Exhibit (b)(2)
JEFFERIES FINANCE LLC
520 Madison Avenue
New York, New York 10022
CONFIDENTIAL
November 22, 2013
AMENDMENT TO COMMITMENT LETTER
Salix Pharmaceuticals, Ltd.
8510 Colonnade Center Drive
Raleigh, North Carolina 27615
Attention: Carolyn Logan, President and Chief Executive Officer
Re: Acquisition of Santarus, Inc./Project Valley
Ladies and Gentlemen:
We refer to that certain Commitment Letter, dated November 7, 2013 (including the exhibits, schedules and annexes thereto, the “Commitment Letter”) between us and you. Terms used but not defined in this letter agreement (this “AmendmenttoCommitment Letter”) shall have the meanings assigned thereto in the Commitment Letter.
1.Amendments.
In consideration of the premises herein contained and for other good and valuable consideration, the receipt of which is hereby acknowledged, the parties hereto agree to:
(a) amend the second paragraph contained in Section 2 of the Commitment Letter by deleting the percentage “30%” appearing therein and inserting the percentage “40%” in lieu thereof; and
(b) amend General Condition 7 on Exhibit D to the Commitment Letter by deleting the number “15” and inserting the number “12” in lieu thereof in each instance appearing in such General Condition.
2.Miscellaneous Provisions.
(a) This Amendment to Commitment Letter is limited to the matters specified herein and shall not constitute a modification, acceptance or waiver of any other provision of the Debt Financing Letters or any Definitive Debt Document.
(b) This Amendment to Commitment Letter may be executed in any number of counterparts (and by different parties hereto on different counterparts), each of which shall constitute an original, but all of which when taken together shall constitute a single contract. Delivery of an executed
counterpart of a signature page of this Amendment to Commitment Letter by facsimile or other electronic transmission shall be effective as delivery of a manually executed counterpart of this Amendment to Commitment Letter.

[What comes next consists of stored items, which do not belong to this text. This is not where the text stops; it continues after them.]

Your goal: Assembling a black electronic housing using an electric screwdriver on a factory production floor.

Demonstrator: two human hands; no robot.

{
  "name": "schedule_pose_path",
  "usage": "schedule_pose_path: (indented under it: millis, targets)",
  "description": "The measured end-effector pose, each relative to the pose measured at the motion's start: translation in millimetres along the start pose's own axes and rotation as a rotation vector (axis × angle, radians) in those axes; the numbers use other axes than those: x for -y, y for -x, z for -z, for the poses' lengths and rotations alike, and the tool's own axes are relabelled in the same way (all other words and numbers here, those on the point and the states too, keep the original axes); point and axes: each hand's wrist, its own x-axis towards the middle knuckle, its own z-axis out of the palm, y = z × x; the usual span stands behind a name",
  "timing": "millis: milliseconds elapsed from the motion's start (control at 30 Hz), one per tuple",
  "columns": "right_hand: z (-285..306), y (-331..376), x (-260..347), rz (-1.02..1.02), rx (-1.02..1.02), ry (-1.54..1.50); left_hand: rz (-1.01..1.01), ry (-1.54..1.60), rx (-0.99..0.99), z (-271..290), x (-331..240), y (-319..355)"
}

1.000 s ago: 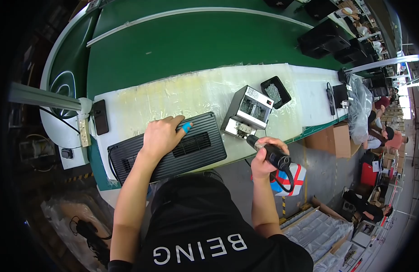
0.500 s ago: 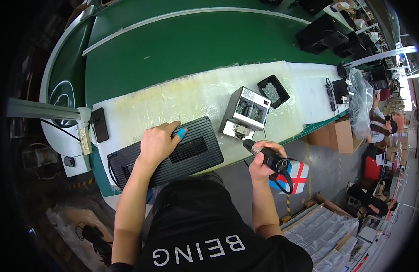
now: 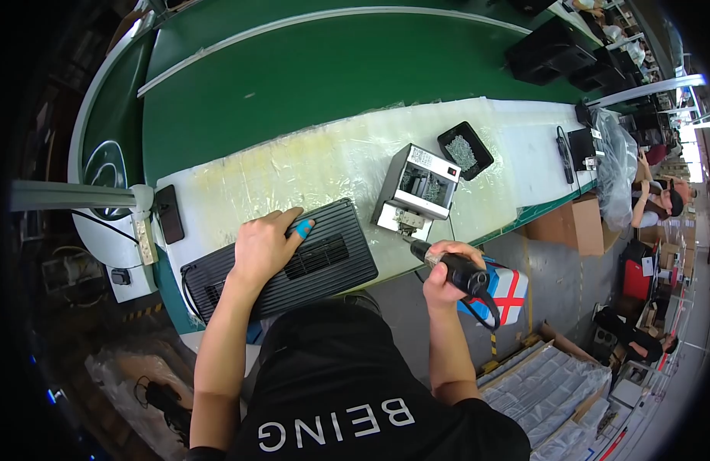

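Observation:
A black ribbed panel [image 3: 343, 238] with vent slots lies slanted along the near table edge. My left hand [image 3: 264, 242] grips its far edge, fingers curled over it; a blue wrap covers the thumb. In my right hand [image 3: 447, 280] is a black electric screwdriver [image 3: 466, 276], its cord hanging down by the wrist. The screwdriver's tip points at the front outlet of a screw feeder [image 3: 422, 180], very close to it; whether they touch I cannot tell. Behind the feeder's right side stands a black tray [image 3: 479, 165] holding small metal screws.
A dark phone [image 3: 169, 213] lies at the table's left end, near a metal post [image 3: 78, 197]. Beyond the padded white mat [image 3: 309, 165] runs a green surface [image 3: 309, 84]. Black speaker-like boxes [image 3: 551, 50] stand far right. Cartons [image 3: 566, 227] sit below; people work farther right.
The screwdriver's tip has shifted slightly left and closer to the feeder's outlet. My left hand stays on the panel.

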Motion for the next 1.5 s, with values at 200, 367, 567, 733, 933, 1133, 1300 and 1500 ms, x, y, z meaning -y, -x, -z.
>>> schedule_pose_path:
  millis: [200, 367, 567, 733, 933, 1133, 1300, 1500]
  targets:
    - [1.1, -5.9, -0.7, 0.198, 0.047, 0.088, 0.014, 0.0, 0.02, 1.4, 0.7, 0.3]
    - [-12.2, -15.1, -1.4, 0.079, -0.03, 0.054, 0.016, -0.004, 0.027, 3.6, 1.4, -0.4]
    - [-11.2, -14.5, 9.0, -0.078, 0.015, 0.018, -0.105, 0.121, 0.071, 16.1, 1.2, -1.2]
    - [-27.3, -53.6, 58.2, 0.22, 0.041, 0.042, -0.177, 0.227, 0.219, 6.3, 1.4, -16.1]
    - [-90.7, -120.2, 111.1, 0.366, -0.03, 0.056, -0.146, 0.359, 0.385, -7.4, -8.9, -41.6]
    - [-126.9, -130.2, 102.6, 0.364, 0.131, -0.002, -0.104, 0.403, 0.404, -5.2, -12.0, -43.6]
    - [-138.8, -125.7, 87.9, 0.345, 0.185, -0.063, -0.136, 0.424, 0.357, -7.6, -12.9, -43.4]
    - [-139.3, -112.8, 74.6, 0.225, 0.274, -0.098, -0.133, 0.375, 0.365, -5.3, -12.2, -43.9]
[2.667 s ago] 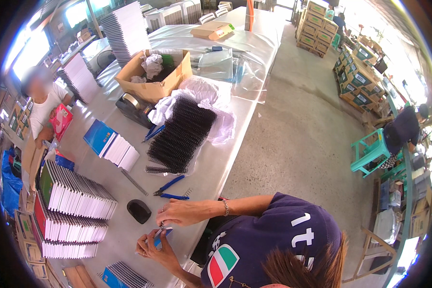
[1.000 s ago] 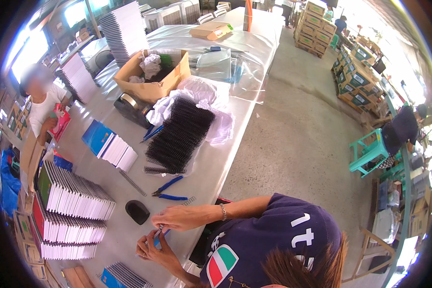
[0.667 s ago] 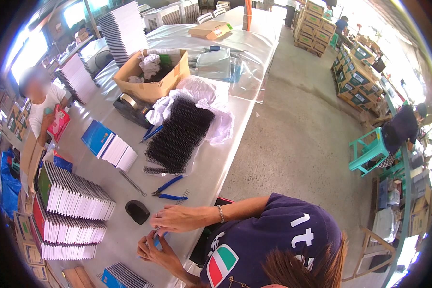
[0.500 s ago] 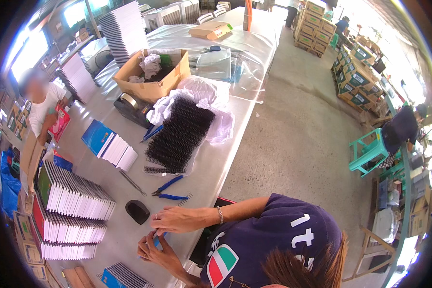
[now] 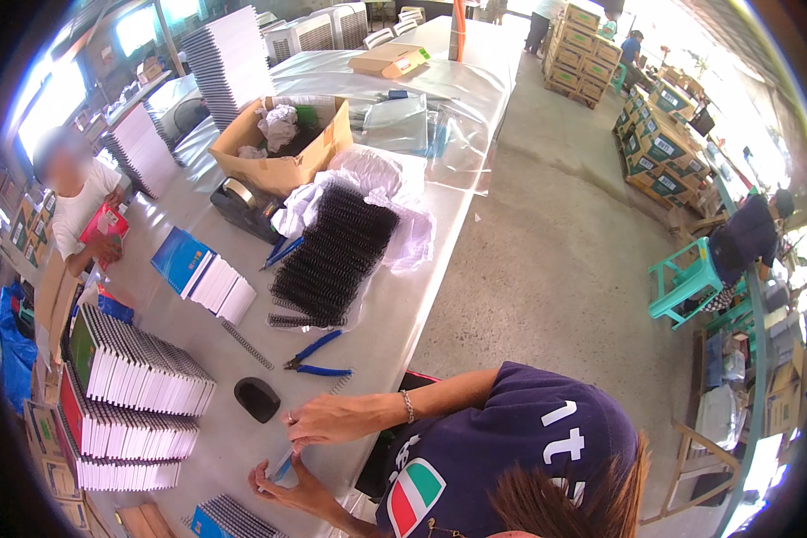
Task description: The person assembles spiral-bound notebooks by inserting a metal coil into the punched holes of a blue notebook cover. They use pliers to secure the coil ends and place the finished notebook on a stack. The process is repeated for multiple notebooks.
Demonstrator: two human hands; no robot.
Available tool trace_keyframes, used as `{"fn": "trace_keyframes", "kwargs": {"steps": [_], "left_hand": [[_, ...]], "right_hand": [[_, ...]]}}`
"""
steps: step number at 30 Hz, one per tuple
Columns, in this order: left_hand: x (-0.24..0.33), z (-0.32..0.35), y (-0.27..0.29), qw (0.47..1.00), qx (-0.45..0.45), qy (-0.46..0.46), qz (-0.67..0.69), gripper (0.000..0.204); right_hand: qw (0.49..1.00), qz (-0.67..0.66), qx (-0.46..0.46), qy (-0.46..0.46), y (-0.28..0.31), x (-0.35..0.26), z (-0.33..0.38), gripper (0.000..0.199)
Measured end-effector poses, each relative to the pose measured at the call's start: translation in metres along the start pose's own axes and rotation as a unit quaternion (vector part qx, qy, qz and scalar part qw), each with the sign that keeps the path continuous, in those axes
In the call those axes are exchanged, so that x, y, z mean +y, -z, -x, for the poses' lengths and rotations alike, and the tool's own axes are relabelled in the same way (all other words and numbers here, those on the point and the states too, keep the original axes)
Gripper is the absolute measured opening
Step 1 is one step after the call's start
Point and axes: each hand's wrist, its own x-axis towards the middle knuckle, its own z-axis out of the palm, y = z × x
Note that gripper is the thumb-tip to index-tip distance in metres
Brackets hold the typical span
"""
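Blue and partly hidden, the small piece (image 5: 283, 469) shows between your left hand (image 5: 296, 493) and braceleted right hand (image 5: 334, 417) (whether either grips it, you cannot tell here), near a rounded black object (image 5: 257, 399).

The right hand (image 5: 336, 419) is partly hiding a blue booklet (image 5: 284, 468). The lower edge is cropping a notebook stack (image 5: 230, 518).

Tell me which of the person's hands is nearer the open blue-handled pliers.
Right. The right hand is just below the pliers in the picture, not touching them; the left hand is farther down, below the right.
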Motion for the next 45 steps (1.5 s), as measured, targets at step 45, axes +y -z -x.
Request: {"fn": "trace_keyframes", "kwargs": {"steps": [45], "left_hand": [[-0.035,-0.008,0.020,0.954,-0.175,0.038,0.241,0.055]], "right_hand": [[0.901,-0.352,-0.245,0.068,0.031,0.029,-0.021,0.064]]}}
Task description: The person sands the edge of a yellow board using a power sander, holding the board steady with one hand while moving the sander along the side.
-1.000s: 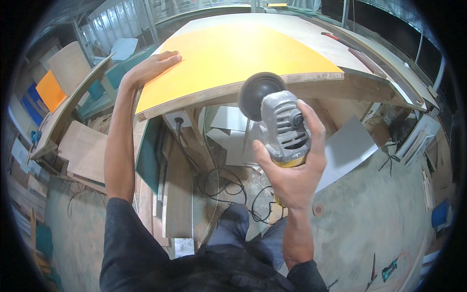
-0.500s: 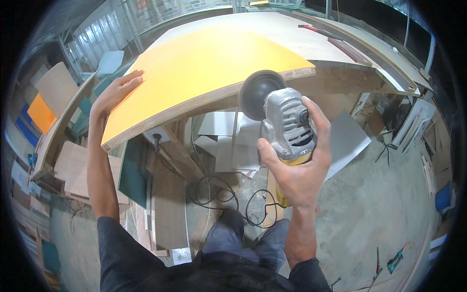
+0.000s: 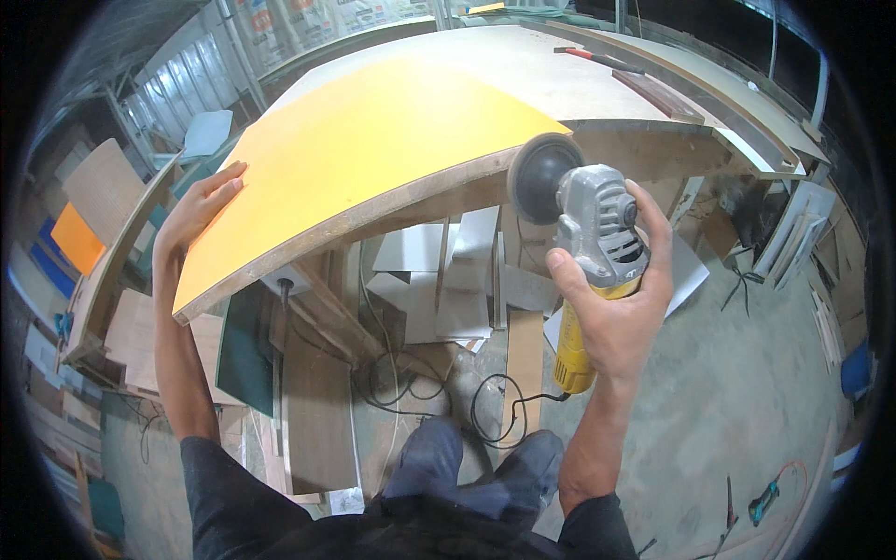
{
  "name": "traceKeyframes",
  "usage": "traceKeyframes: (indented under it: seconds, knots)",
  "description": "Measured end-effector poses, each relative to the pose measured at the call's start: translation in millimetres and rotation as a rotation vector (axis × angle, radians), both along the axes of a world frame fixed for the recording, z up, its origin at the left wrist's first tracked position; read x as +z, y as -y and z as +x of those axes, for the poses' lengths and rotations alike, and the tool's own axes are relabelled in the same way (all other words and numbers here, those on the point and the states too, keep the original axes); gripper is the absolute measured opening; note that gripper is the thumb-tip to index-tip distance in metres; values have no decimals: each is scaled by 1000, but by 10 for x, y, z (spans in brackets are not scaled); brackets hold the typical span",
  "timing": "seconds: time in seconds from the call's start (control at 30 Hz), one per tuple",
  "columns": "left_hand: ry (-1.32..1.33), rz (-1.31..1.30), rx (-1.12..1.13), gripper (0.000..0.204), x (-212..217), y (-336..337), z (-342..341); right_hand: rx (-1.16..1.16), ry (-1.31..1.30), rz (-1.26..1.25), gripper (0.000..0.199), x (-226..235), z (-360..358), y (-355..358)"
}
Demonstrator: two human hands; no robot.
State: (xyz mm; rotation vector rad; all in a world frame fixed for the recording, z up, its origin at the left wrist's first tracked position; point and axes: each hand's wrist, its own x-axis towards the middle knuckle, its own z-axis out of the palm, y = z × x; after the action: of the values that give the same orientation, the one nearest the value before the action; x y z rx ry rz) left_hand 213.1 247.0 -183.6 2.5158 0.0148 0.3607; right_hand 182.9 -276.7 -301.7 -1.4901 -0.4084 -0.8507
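A yellow-orange board [image 3: 373, 140] lies on the white-topped workbench [image 3: 327, 70], its bare edge toward me. My left hand [image 3: 199, 207] grips the board's left edge, fingers on top; its thumb and palm are partly hidden. My right hand [image 3: 616, 313] is wrapped round a grey and yellow angle grinder [image 3: 597, 224]. The grinder's dark round disc [image 3: 539, 182] is against or very close to the board's front edge by the right corner; actual contact is hard to tell. A black cord [image 3: 527, 399] runs from the grinder's lower end.
A red and black hand tool [image 3: 597, 61] and a dark wood strip [image 3: 658, 96] lie at the bench's far right. Below the bench are white sheet offcuts [image 3: 420, 247] and looped cable [image 3: 401, 406]. A green tool [image 3: 763, 501] rests on the floor at right.
The grinder has moved right along the board's front edge, from short of the right corner to beside it. My left hand keeps its place on the board. The view has shifted slightly.
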Motion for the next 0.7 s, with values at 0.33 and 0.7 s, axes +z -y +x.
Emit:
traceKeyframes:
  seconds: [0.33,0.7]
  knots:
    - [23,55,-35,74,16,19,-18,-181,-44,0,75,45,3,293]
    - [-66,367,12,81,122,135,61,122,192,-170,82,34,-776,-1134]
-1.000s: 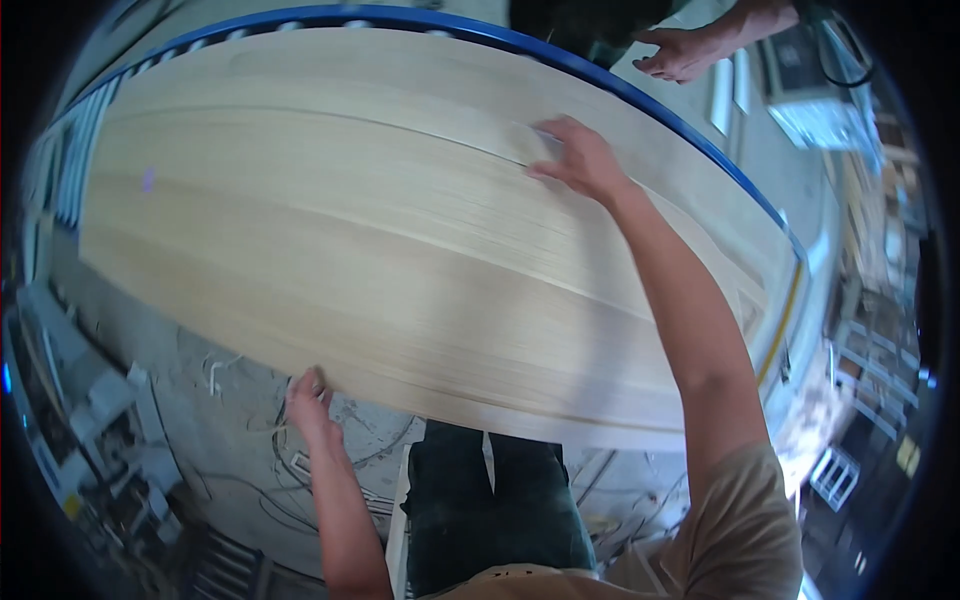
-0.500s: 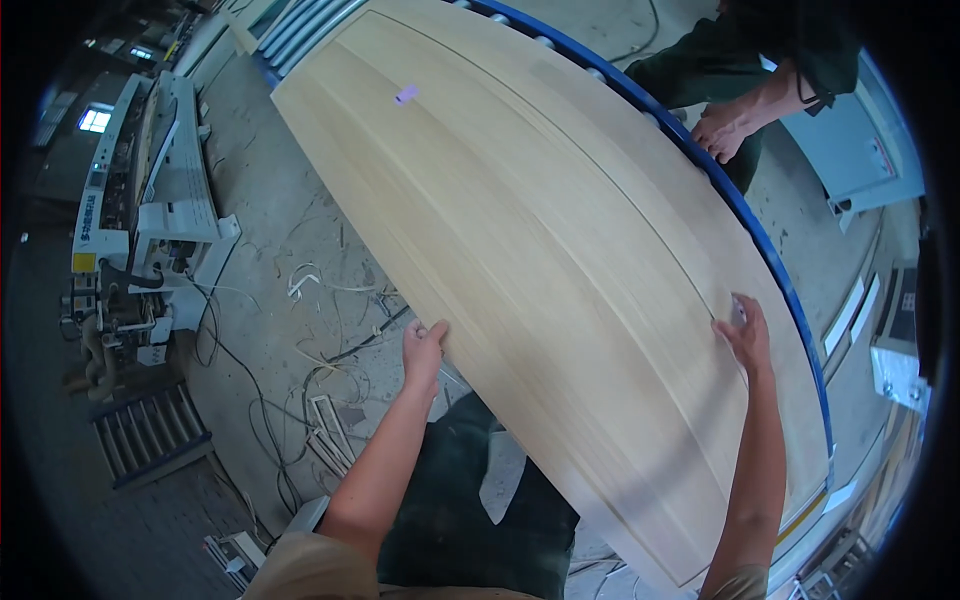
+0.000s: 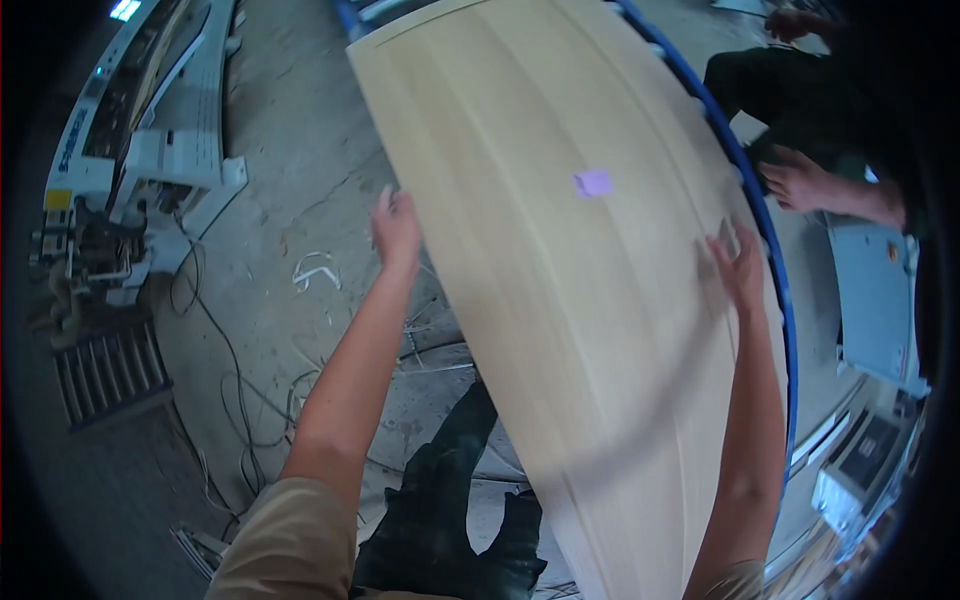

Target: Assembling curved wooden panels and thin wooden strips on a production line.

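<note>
Over a dusty workshop floor (image 3: 290, 200), the pale panel (image 3: 560, 300) lies partly on a blue-edged worktop (image 3: 745, 190), left hand (image 3: 396, 232) gripping its left edge, right hand (image 3: 738, 268) flat and open on top, so placing looks unfinished.

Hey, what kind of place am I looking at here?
Most likely a woodworking shop: a large pale wood panel lies on a blue-edged table, an industrial machine stands nearby, and cables trail across the dusty concrete floor.

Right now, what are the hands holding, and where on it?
A large pale wood panel. The left hand grips its left long edge; the right hand lies flat on top near the right edge.
</note>
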A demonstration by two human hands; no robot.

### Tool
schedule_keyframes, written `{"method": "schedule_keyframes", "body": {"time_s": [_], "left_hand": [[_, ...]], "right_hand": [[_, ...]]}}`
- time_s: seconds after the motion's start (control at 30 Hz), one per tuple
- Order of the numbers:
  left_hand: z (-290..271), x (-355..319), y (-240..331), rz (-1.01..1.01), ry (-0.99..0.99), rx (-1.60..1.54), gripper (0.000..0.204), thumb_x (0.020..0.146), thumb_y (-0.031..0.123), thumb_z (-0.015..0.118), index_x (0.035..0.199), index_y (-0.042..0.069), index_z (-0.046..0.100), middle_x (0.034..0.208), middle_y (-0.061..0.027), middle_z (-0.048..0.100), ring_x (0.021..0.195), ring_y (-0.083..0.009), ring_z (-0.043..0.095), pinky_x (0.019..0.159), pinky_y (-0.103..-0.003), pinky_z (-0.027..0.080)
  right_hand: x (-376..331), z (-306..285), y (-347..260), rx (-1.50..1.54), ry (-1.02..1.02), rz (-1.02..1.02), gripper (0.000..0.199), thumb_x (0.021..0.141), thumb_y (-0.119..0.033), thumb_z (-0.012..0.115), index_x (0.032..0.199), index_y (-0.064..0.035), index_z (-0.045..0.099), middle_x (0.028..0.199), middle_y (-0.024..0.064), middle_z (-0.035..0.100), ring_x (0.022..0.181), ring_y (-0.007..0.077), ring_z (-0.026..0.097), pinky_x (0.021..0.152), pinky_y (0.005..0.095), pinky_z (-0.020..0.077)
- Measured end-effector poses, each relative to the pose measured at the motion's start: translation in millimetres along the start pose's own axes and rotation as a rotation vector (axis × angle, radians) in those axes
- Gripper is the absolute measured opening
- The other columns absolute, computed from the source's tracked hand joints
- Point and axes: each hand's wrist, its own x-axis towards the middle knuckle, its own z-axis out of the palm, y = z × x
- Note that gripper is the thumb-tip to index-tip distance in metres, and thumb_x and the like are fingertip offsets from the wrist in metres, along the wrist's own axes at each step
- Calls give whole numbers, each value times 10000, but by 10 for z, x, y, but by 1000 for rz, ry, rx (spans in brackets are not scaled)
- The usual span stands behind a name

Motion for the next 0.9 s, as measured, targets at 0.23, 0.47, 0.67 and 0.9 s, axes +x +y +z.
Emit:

(c) THE VALIDITY OF THIS AMENDMENT TO COMMITMENT LETTER, THE CONSTRUCTION, INTERPRETATION, AND ENFORCEMENT HEREOF, AND THE RIGHTS OF THE PARTIES HERETO WITH RESPECT TO ALL MATTERS ARISING HEREUNDER OR RELATED HERETO (WHETHER IN CONTRACT, TORT OR OTHERWISE) SHALL BE DETERMINED UNDER, GOVERNED BY, AND CONSTRUED IN ACCORDANCE WITH THE LAWS OF THE STATE OF NEW YORK.
(d) This Amendment to Commitment Letter shall become effective on the date (“Amendment Effective Date”) when you and we shall have signed a counterpart hereof (whether the same or different counterparts).
(e) From and after the Amendment Effective Date, all references to the Commitment Letter in the Debt Financing Letters or any Definitive Debt Document shall be deemed to be references to the Commitment Letter as modified hereby on the Amendment Effective Date.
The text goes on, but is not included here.